Piantare e raccogliere il riso è un lavoro durissimo a piedi scalzi. Spesso mi sono sentito chiedere dai contadini se avrei potuto procurargli degli stivali di gomma. Nei mesi invernali, quando i campi sono deserti, gli stessi contadini si trasformano in pescatori e passano ore con la lenza lungo la riva del Taedong nella speranza, spesso vana, di pescare qualcosa da mettere in tavola. I nord-coreani sono molto socievoli e amano la compagnia. Il gioco degli scacchi, praticato nei parchi pubblici, è più una attività di gruppo che una gara individuale. Ogni anno – continua il racconto di Everard – si svolge a Pyongyang la fiera dei fiori e centinaia di migliaia di persone creano bellissime composizioni floreali addobbando tutte le vie cittadine.
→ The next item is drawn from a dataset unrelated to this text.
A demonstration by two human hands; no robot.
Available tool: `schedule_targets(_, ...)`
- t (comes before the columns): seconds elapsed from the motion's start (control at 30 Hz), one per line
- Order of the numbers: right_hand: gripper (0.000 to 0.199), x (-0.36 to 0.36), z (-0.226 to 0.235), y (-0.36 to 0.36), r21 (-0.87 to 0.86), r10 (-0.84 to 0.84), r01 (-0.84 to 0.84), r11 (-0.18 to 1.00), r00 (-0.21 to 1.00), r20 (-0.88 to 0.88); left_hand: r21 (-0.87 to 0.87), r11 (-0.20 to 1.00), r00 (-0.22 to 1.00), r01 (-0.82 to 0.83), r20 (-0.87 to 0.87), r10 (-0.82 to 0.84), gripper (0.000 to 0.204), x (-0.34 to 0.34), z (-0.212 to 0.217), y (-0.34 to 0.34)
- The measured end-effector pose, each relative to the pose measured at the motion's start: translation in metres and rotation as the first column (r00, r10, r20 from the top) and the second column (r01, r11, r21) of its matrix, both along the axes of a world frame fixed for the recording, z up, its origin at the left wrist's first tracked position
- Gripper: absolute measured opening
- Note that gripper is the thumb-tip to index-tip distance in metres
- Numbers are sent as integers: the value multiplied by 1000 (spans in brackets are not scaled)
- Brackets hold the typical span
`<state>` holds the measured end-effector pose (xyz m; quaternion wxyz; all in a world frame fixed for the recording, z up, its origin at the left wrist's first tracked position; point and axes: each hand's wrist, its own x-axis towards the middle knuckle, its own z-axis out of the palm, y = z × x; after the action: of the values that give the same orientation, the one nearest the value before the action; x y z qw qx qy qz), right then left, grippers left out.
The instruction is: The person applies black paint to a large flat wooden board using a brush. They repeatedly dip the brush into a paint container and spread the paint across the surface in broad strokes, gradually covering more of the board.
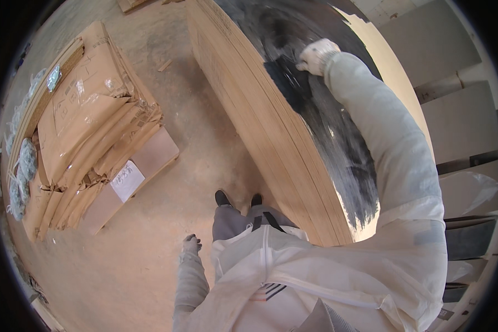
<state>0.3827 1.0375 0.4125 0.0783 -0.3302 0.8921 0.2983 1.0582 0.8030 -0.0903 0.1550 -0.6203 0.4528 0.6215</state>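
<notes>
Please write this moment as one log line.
right hand: at black-smeared board, grip unclear; left hand: lowered, off board; wrapped stack: person's left

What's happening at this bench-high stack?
The person's gloved right hand is over the board stack, apparently holding a dark brush or pad. Streaky black coating covers much of the top; a pale strip shows along the far-right edge. The left hand hangs low, away from the stack, with nothing visible in it.
</notes>
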Motion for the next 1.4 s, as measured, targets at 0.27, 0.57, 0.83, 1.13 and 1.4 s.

LA DOMENICA uno degli svaghi della tipica famiglia nord-coreana consiste nel farsi fotografare nei parchi. Pochissimi posseggono una macchina fotografica, ma tutti vogliono appendere in casa il ritratto della famiglia. Una delle più singolari attrazioni della città è la nave-spia americana “Pueblo” al centro di un incidente diplomatico nel 1968 quando fu attaccata dalla Marina nordcoreana in acque internazionali. Oggi si trova alla fonda nel fiume Taedong ed è visitata da numerosissimi nordcoreani”. L’ambasciatore Everard elenca tra le cose positive il bassissimo livello di inquinamento e il quasi inesistente tasso di criminalità e tra le cose negative l’alcolismo e la prostituzione.